The lovely thing about FlashAttention crossing into Ring Attention is that almost nothing changes except the distance the tile travels. On one chip, a tile that does not fit in SRAM is the boundary you tile around. Across a cluster, a tile that does not fit on one machine is the boundary you ring around. Same recurrence, same correction factor, a few orders of magnitude more latency on the hop. The kernel writer and the distributed-systems engineer turn out to be solving the same problem at different radii.
The thread from here runs straight into the rest of the chapter and the part. The KV cache of Section 22.5 is what the decode-time attention kernels read from; the continuous batching and speculative decoding of Section 22.7 are what keep those kernels fed with enough work to stay compute-bound. Each per-node lever compounds with the others, and together they set the throughput that the fleet then scales. We turn next to the batching and decoding techniques that surround the attention kernel, in Section 22.7.
Using the roofline reasoning of Section 3.7, explain why naive attention is memory-bound while the feed-forward matrix multiplications in the same transformer layer are compute-bound. Count the floating-point operations and the bytes of HBM traffic for each as functions of the sequence length $N$, head dimension $d$, and hidden width, and argue which side of the roofline ridge each sits on. Then state precisely which of those two quantities FlashAttention changes for attention and which it leaves alone, and why that is enough to move attention across the ridge.
Extend Code 22.6.1 to sweep the sequence length $N$ over several values (for example 1024, 2048, 4096, 8192) while keeping the tile sizes fixed, and record both kernels' peak intermediate size at each $N$. Plot or tabulate the two curves and confirm that the naive peak grows quadratically while the tiled peak stays flat. Then vary the tile sizes Br and Bc at a fixed $N$ and describe the trade-off you observe between the tiled kernel's peak memory and the number of tiles it must process, relating it to the SRAM-capacity constraint a real kernel faces.

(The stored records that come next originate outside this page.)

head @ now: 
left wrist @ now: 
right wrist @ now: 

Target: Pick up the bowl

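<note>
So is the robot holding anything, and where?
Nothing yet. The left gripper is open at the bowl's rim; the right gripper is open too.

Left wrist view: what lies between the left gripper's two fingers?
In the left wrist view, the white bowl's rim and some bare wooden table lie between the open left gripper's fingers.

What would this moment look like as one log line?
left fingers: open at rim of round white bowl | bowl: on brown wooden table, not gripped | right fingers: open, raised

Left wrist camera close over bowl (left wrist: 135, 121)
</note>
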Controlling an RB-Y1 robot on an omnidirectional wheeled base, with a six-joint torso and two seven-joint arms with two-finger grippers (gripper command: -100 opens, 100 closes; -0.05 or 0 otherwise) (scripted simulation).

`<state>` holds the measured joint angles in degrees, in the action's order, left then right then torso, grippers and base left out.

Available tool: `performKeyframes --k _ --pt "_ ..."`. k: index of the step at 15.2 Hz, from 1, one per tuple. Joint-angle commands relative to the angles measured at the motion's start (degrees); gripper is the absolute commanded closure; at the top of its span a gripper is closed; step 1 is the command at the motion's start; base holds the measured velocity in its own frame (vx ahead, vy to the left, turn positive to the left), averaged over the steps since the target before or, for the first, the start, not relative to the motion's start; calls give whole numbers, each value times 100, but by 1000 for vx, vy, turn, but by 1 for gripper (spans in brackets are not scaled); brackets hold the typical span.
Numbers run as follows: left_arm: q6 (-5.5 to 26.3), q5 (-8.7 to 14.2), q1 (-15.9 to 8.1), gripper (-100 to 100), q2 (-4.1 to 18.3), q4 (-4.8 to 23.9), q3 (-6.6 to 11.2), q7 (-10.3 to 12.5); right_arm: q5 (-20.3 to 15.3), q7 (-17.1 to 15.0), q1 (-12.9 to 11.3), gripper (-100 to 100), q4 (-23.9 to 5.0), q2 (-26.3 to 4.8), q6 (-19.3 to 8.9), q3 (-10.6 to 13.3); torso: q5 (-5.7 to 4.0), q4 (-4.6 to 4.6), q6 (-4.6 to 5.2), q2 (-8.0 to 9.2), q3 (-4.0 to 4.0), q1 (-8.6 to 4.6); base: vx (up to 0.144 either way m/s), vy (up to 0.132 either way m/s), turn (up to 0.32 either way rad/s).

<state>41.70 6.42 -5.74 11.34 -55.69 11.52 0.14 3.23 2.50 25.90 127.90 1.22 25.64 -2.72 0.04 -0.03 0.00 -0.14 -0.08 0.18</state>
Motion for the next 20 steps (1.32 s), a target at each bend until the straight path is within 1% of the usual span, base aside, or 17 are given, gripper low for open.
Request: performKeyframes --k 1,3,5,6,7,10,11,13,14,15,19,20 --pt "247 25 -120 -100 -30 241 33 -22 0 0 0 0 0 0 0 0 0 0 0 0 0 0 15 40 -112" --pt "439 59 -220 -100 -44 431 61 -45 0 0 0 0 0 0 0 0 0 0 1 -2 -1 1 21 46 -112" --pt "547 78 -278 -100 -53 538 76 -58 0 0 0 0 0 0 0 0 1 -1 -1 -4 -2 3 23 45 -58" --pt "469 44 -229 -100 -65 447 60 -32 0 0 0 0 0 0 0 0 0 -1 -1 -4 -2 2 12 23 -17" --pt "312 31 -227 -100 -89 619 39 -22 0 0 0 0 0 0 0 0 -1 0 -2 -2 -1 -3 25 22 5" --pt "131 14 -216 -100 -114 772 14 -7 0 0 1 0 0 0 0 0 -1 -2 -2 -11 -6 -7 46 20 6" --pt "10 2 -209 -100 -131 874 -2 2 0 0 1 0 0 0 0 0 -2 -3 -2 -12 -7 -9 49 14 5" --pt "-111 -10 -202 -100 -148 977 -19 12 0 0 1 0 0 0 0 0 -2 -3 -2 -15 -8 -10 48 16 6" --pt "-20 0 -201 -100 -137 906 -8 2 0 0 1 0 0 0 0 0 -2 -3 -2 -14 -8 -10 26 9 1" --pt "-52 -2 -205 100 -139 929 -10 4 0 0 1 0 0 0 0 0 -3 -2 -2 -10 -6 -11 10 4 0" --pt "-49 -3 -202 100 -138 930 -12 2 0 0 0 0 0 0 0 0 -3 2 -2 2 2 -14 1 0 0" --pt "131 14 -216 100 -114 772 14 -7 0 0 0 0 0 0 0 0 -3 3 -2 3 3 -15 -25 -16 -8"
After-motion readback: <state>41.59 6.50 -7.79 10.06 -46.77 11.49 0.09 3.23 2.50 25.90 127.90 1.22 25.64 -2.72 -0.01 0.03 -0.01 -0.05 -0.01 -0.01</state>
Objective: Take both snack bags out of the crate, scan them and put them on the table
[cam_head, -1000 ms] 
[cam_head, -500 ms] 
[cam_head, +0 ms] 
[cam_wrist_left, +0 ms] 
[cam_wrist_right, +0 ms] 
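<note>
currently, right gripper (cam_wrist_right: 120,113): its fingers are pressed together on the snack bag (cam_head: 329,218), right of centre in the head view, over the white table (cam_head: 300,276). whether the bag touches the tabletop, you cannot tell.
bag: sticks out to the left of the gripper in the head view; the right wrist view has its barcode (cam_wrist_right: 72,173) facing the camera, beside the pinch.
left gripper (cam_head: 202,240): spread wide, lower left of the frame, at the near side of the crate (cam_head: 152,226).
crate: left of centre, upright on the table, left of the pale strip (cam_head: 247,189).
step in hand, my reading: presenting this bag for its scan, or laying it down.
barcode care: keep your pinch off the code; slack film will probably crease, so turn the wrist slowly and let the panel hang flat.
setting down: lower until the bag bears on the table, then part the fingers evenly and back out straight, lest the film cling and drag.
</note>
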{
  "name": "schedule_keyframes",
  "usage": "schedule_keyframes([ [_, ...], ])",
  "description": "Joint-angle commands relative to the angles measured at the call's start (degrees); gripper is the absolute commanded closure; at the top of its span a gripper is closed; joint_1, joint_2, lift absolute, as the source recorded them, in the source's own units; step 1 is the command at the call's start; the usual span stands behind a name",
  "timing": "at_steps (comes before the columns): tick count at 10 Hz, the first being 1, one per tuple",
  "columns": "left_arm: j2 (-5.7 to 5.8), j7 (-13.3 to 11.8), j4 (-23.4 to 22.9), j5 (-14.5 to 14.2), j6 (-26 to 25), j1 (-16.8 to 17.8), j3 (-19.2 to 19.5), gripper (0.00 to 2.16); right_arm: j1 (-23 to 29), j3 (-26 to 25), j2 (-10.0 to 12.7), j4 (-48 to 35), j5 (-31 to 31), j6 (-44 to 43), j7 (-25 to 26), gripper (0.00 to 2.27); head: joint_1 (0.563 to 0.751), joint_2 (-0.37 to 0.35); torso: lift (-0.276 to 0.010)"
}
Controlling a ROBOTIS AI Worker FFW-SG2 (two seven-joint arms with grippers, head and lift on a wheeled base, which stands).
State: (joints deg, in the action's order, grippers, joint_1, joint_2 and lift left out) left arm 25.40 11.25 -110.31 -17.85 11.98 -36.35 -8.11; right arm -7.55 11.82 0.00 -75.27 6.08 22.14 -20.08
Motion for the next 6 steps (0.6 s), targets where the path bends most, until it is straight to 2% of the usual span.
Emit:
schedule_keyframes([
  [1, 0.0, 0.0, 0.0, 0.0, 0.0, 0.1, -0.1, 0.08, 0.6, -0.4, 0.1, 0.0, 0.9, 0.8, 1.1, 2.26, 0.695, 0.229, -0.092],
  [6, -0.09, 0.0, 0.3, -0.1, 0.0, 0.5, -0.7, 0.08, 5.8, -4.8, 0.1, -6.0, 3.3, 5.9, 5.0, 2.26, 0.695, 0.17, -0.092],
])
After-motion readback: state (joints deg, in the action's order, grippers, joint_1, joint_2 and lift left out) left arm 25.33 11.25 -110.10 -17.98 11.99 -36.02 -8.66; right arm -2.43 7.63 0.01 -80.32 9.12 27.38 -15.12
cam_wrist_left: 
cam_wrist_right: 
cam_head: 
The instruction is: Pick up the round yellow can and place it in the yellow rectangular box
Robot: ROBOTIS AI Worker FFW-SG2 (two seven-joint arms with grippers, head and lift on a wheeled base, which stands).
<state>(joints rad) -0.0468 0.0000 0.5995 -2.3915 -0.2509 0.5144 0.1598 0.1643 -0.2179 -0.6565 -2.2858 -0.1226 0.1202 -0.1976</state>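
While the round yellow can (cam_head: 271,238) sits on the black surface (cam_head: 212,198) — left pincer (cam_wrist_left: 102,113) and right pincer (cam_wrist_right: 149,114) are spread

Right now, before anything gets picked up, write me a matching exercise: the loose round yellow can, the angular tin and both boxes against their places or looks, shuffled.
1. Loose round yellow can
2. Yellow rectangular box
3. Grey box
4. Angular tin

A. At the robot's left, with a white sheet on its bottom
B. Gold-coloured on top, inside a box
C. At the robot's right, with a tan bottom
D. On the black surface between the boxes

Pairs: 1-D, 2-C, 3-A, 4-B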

The tiled kernel in Code 22.6.1 merges blocks of one sequence on one device. Sketch how the identical online-softmax merge would combine partial results from two devices, each holding half of the keys and values, that exchange only their running maximum $m$, normalizer $l$, and accumulator $o$. Write the merge of two such partial states explicitly and argue that the operation is associative, so that any number of devices arranged in a ring produce the same exact result. Connect your answer to the sequence-parallel methods of Section 16.7, and state what is communicated per ring step and how its size scales with the head dimension rather than the sequence length.